Connecting with nature
by David Feather
I wonder how many problems get solved, as visitors to the park have the chance to think more clearly, away from the pressures of modern life. Even if we do not solve problems, there is a growing body of research that has proven without a doubt that connecting with nature can improve our mental health.
But, rather than just walk around, to connect with nature, we need to do more than just be in nature. To connect with nature we need to tune in and really notice it.
The secret is to use all your senses – hearing, sight, smell, or taste. For example, notice the natural sounds, whether it’s leaves rustling in the wind or listening to bird song. Watching nature, you could watch animals feeding or playing, admire a view or notice the finer details and intricacies of plants or insects.
The country park has many seats. But they are not just a place for people to stop and have a rest. Next time you visit, just find a vacant seat and take 15 minutes or more admire the view and listen carefully. With your phone switched off or on silent, sitting at the bench you can relax and listen to birds all around you in the surrounding woodland, there are wildflowers in the grass and if you sit observing the area, you’ll notice a staggering number of busy insects. Can you see birds? What trees can you see? Do they move and rustle in the breeze?

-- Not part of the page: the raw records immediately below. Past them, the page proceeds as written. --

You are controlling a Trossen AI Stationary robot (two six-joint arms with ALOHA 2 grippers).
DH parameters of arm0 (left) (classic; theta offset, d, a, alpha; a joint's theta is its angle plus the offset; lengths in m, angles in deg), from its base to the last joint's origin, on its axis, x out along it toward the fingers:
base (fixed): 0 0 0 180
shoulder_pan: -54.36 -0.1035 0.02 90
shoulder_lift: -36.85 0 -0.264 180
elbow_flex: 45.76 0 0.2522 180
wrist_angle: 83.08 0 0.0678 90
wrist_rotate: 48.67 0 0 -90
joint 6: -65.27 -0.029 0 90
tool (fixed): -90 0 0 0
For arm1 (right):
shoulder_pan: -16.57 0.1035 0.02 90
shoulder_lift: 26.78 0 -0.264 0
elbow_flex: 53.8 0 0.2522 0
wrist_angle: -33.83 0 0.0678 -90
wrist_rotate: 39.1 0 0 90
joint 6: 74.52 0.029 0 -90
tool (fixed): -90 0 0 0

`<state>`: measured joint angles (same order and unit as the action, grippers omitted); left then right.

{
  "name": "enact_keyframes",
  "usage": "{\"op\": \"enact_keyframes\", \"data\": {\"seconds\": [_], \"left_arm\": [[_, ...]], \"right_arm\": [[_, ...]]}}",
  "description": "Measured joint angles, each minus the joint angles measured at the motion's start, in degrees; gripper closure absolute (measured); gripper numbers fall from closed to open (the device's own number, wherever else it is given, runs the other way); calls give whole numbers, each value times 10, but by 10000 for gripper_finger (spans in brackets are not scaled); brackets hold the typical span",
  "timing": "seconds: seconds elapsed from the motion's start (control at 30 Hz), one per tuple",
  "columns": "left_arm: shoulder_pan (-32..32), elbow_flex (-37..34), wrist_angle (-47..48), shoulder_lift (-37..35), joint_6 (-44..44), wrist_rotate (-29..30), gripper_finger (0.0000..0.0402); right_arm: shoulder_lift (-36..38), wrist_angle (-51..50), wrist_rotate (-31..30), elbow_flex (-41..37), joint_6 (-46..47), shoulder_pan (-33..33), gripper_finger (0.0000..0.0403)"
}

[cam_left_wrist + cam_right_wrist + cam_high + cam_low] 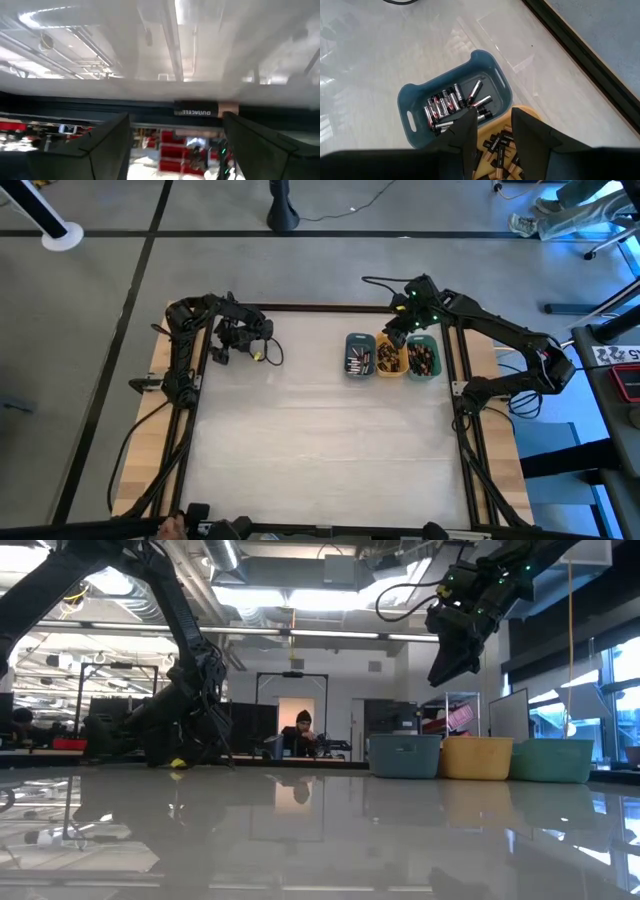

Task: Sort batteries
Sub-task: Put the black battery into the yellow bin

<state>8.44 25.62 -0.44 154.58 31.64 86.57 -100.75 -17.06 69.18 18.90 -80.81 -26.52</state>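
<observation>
We see the batteries [451,106] lying in three trays at the desk's [320,440] far edge: silvery ones in the blue tray [415,106], dark ones in the orange tray [391,357] touching it, more in the green tray [423,358] beyond. The right gripper [492,131] hangs above the orange tray, fingers partly apart, nothing visibly between them. Well away from the blue tray, the left gripper [175,135] sits low over the desk, fingers wide apart and empty.

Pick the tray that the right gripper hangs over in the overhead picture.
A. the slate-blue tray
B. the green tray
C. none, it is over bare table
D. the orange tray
D: in the high view the right gripper is above the orange tray, and its wrist view shows its fingers over that tray, the slate-blue tray beside.
</observation>
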Motion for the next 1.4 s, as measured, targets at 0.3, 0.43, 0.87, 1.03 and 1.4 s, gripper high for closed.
{"op": "enact_keyframes", "data": {"seconds": [0.3,0.43,0.87,1.03,1.4], "left_arm": [[-3,22,27,2,-47,-17,91],[6,33,37,0,-40,-38,96],[20,21,21,-2,1,-89,101],[20,21,22,-2,7,-83,100],[17,21,24,-2,-12,-67,100]], "right_arm": [[0,8,0,0,0,0,281],[0,11,-1,0,0,0,281],[0,10,-1,0,1,0,281],[0,10,-2,0,0,0,281],[0,3,4,0,0,0,281]]}}
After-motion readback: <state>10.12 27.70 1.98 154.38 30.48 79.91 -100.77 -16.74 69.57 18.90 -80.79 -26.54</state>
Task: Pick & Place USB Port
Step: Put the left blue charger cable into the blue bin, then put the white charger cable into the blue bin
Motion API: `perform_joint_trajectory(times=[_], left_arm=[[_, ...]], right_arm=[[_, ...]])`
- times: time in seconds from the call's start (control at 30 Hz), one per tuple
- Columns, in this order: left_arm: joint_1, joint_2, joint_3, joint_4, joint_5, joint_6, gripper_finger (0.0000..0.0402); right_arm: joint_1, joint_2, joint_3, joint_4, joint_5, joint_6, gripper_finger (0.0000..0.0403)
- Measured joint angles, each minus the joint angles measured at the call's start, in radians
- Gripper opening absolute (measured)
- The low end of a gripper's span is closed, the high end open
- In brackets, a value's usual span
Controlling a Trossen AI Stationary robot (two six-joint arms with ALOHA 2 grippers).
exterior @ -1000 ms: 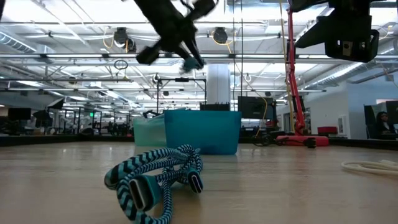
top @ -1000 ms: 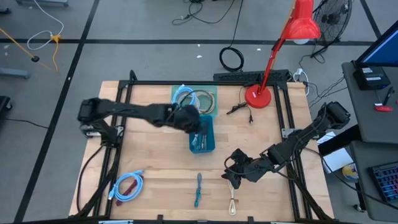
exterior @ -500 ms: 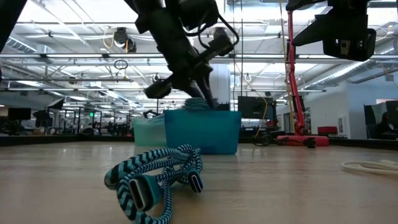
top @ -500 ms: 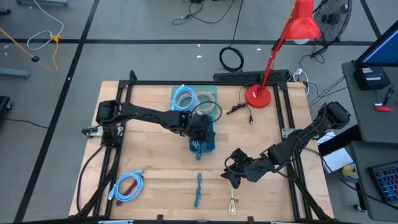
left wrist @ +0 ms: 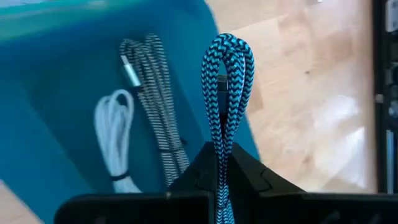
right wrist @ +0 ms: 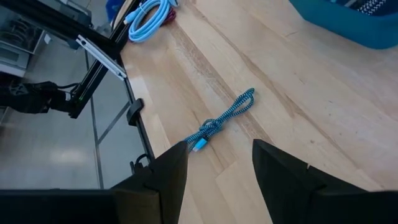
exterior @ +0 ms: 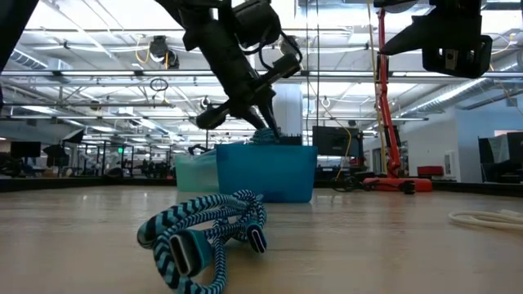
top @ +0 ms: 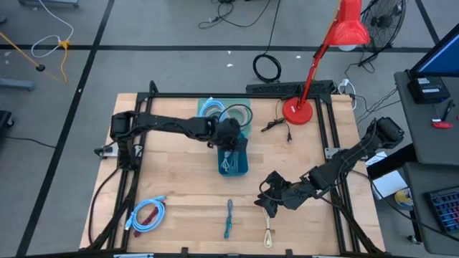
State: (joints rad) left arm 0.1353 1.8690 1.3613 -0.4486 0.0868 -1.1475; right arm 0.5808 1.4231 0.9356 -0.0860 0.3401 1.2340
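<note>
My left gripper (top: 230, 142) is over the blue bin (top: 242, 166), shut on a folded blue-and-black braided cable (left wrist: 227, 81). In the low view its tip (exterior: 264, 131) is just above the bin's rim (exterior: 265, 147). A black-and-white braided cable (left wrist: 152, 106) and a white cable (left wrist: 113, 143) lie in the bin. My right gripper (top: 270, 202) is open and empty above the table's near part. A second blue braided cable (top: 228, 218) lies on the table and shows in the right wrist view (right wrist: 221, 121). My left gripper pinches the folded cable between its two fingers (left wrist: 202, 168), with two strands side by side. The bent loop end (left wrist: 227, 46) sticks out past the fingertips. The fingers slant down from the table's left over the bin. The cable's other end is hidden behind the gripper.
A white cable (top: 267, 235) lies near the front edge, and a light-blue coil (top: 147, 213) lies at the front left. A pale tray with coiled cables (top: 224, 113) stands behind the bin. A red lamp (top: 297, 111) and a black cable (top: 276, 126) are at the far right.
My left gripper has gone toward the table's right edge and down with the braided cable, from high and left of the bin to just above its rim. It has stayed shut on the cable.
</note>
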Motion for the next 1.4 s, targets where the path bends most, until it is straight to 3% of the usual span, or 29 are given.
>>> perform_joint_trajectory(times=[0.33,0.73,0.9,1.07,1.27,1.4], left_arm=[[0.037,0.0,0.0,-0.08,0.01,0.026,0.0013],[0.035,0.0,0.0,-0.099,0.0,0.048,0.0169],[0.035,-0.02,0.0,-0.034,0.057,0.116,0.0194],[0.03,-0.128,0.0,0.05,0.137,0.225,0.0197],[-0.081,-0.313,0.001,0.009,0.145,0.247,0.0197],[-0.231,-0.389,0.002,-0.05,0.054,0.239,0.0197]], right_arm=[[0.0,0.0,0.0,0.0,-0.003,-0.016,0.0171],[-0.001,0.0,0.0,0.0,-0.003,-0.027,0.0171],[-0.001,0.0,0.0,0.0,-0.003,-0.018,0.0171],[-0.001,0.0,0.0,0.0,-0.011,-0.004,0.0171],[0.027,0.0,0.0,-0.035,-0.104,0.055,0.0171],[0.083,0.0,0.0,-0.145,-0.11,0.156,0.0152]])
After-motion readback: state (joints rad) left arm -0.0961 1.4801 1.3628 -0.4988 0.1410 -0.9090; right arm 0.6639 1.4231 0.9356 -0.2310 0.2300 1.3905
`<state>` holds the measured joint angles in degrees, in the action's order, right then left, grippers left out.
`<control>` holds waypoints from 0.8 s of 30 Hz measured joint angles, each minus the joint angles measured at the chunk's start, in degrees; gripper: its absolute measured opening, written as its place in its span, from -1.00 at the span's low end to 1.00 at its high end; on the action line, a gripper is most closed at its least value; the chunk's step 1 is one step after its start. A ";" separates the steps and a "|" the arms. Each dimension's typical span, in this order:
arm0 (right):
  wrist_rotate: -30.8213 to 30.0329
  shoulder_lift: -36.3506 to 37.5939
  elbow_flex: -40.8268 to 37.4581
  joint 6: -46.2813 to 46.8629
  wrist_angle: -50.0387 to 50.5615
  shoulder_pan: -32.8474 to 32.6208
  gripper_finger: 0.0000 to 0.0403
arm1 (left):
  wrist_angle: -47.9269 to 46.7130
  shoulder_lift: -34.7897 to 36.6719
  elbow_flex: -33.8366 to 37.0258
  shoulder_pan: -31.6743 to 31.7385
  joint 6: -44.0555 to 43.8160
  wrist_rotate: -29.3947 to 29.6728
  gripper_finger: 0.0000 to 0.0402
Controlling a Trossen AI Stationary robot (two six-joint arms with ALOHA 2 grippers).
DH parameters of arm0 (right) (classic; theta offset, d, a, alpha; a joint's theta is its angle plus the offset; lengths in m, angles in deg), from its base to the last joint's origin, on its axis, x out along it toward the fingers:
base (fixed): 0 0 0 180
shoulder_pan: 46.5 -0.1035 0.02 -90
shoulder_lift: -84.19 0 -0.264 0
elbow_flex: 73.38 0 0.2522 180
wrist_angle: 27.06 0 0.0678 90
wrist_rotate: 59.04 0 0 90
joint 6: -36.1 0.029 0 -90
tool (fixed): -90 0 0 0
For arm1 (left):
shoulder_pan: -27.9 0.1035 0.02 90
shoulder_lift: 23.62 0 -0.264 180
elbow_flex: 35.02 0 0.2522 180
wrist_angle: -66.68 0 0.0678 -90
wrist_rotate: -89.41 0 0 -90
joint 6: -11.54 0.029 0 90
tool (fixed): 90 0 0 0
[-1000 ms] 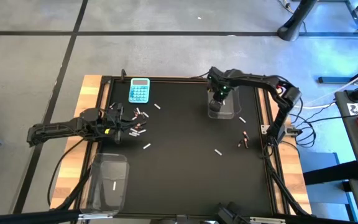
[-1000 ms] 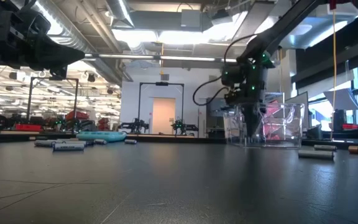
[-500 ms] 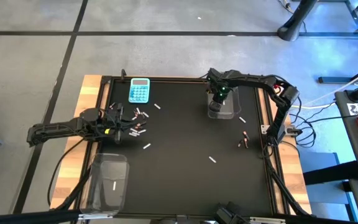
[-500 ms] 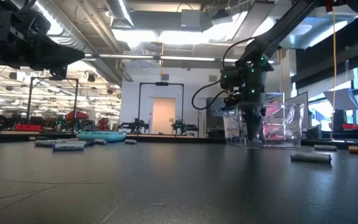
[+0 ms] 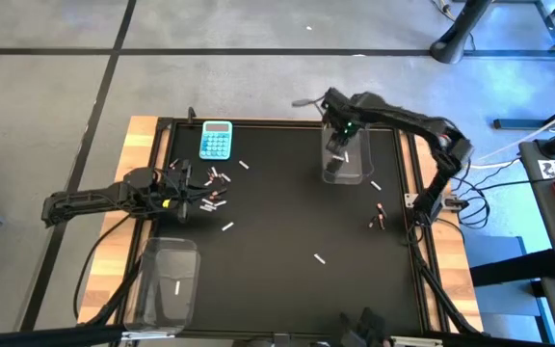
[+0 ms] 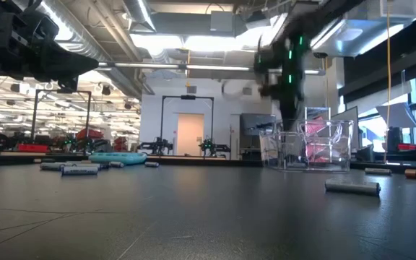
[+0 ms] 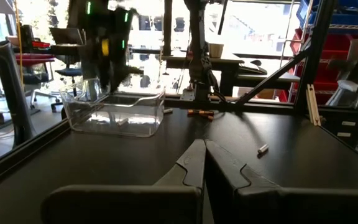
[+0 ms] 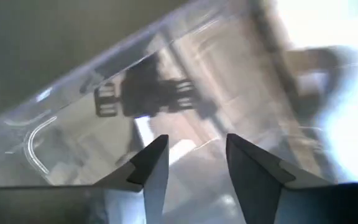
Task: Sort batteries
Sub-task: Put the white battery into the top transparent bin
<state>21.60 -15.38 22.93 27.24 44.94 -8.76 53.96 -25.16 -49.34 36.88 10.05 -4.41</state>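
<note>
Surface: matte black table [image 5: 277,222] with a pale wood rim.
Bins: clear, thin-walled plastic, one [image 5: 344,164] at the far right, one [image 5: 165,280] near left.
Batteries: thin little cylinders, a cluster [image 5: 212,193] just beside the left claw, a lone silvery one [image 5: 320,258] lying mid-table.
Right claw [image 8: 191,163]: fingers apart, empty, above the far bin; a pale battery [image 8: 146,130] lies beneath it.
Left claw [image 7: 204,163]: fingers together, holding nothing, low over the table.
Change: right arm has lifted; the lone battery has rolled nearer.

Right gripper [image 8: 194,165] higher over bin [image 5: 345,169], jaws now apart.
</note>
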 joint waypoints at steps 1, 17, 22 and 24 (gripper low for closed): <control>-1.36 1.84 1.90 0.43 1.49 -1.11 -0.25 | 0.02 0.00 0.00 -0.01 0.00 -0.01 -1.00; 4.32 18.71 -2.44 25.74 -7.15 -50.06 -0.65 | 0.02 0.02 0.00 -0.01 0.00 -0.02 -1.00; 6.35 14.27 -11.67 34.93 -29.42 -63.38 -0.66 | 0.02 0.00 0.00 0.01 0.01 0.00 -1.00; 5.40 11.62 -13.87 37.47 -37.44 -66.72 -0.62 | 0.02 0.00 0.00 0.00 0.00 0.00 -1.00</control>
<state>27.00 -3.75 9.06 64.71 7.50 -75.48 53.98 -25.16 -49.34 36.87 10.05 -4.41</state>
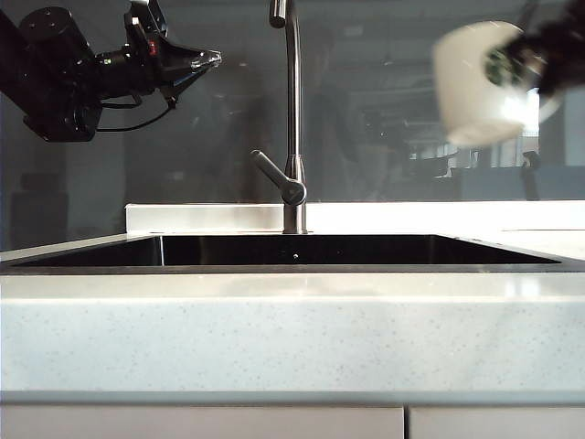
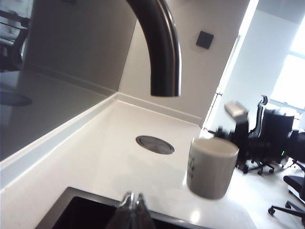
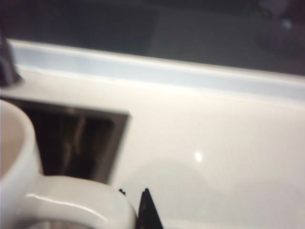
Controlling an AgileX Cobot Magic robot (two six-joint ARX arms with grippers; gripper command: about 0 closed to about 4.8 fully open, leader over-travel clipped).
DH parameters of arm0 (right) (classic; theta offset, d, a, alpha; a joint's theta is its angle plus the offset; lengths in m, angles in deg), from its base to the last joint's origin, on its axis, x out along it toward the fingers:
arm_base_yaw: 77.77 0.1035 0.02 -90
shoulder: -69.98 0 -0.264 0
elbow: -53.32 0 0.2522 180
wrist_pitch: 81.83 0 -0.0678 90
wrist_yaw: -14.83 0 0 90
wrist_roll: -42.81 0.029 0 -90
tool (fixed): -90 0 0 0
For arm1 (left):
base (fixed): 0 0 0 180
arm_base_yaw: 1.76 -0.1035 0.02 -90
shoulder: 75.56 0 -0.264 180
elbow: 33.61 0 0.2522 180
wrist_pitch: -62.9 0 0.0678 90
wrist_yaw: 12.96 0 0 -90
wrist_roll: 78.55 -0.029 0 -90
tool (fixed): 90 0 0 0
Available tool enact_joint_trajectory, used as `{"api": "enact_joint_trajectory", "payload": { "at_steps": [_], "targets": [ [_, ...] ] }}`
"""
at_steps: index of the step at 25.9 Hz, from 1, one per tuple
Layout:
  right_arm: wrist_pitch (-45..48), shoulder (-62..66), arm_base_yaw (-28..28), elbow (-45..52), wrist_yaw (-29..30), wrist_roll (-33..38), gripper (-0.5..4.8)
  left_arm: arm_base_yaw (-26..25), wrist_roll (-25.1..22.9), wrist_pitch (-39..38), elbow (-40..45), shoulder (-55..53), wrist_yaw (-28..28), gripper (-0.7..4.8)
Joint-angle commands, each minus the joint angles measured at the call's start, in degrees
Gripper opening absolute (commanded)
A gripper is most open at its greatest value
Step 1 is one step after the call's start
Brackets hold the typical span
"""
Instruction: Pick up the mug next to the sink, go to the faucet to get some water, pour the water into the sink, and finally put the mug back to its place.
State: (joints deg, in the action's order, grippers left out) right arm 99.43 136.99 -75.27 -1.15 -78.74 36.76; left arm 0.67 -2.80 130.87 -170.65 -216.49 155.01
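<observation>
The white mug (image 1: 477,84) with its green logo hangs blurred in the air, high to the right of the faucet (image 1: 292,110) and above the right end of the sink (image 1: 302,251). My right gripper (image 1: 541,62) is shut on its handle (image 3: 71,205); one dark fingertip (image 3: 146,210) shows beside it. In the left wrist view the mug (image 2: 211,167) floats upright over the counter, lower than the faucet spout (image 2: 162,47) and off to one side. High at the left, my left gripper (image 1: 208,58) is shut and empty, its fingertips (image 2: 127,202) over the sink corner (image 2: 71,210).
A white counter (image 1: 292,329) surrounds the sink, with a low ledge and a dark glossy wall behind. A round metal cap (image 2: 155,144) sits flush in the counter behind the mug. The faucet lever (image 1: 274,176) angles out to the left. Office chairs (image 2: 267,133) stand beyond the counter end.
</observation>
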Motion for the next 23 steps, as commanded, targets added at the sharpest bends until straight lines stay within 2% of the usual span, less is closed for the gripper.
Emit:
{"api": "enact_joint_trajectory", "payload": {
  "at_steps": [1, 3, 8, 13, 20, 23],
  "targets": [
    [15.6, 0.8, -5.7, 7.8, 3.2, 2.0, -0.06, 0.9, 0.2, 1.9, -0.3, 0.4, -0.8, -0.04],
    [21.7, 3.5, -9.4, 9.9, 5.5, 2.0, -0.06, 1.5, 0.1, 1.9, -0.3, 0.4, -0.8, -0.04],
    [29.2, 11.7, -16.7, 10.1, 12.8, 1.6, -0.06, 3.0, 0.1, 1.9, -0.3, 0.4, -0.8, -0.04],
    [32.2, 16.8, -17.8, 10.1, 12.7, 1.4, -0.06, 3.2, -0.1, 1.9, -0.3, 0.4, -0.8, -0.04],
    [33.9, 19.5, -17.7, 10.1, 12.8, -2.8, -0.06, 3.2, -0.1, 1.9, -0.3, 0.4, -0.8, -0.04],
    [34.7, 20.3, -17.7, 10.1, 14.6, -3.1, -0.06, 3.2, -0.1, 1.9, -0.3, 0.4, -0.8, -0.04]
  ]
}}
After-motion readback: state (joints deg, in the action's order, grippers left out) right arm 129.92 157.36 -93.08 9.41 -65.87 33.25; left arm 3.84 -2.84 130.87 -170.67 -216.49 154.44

Just by sitting, listening and observing you could get a lot of added value from each visit. And perhaps you could write something about your experience for this website to encourage more to get the full value from Southwick Country Park Nature Reserve.
Absolutely right – my daughter and I really loved being in the park during lockdown – the birdsong was beautiful and we noticed the subtle changes all around us each time we came. It is one of my favourite places to walk.
I think there were many people who relied on their daily walk in the reserve to get them through lockdown.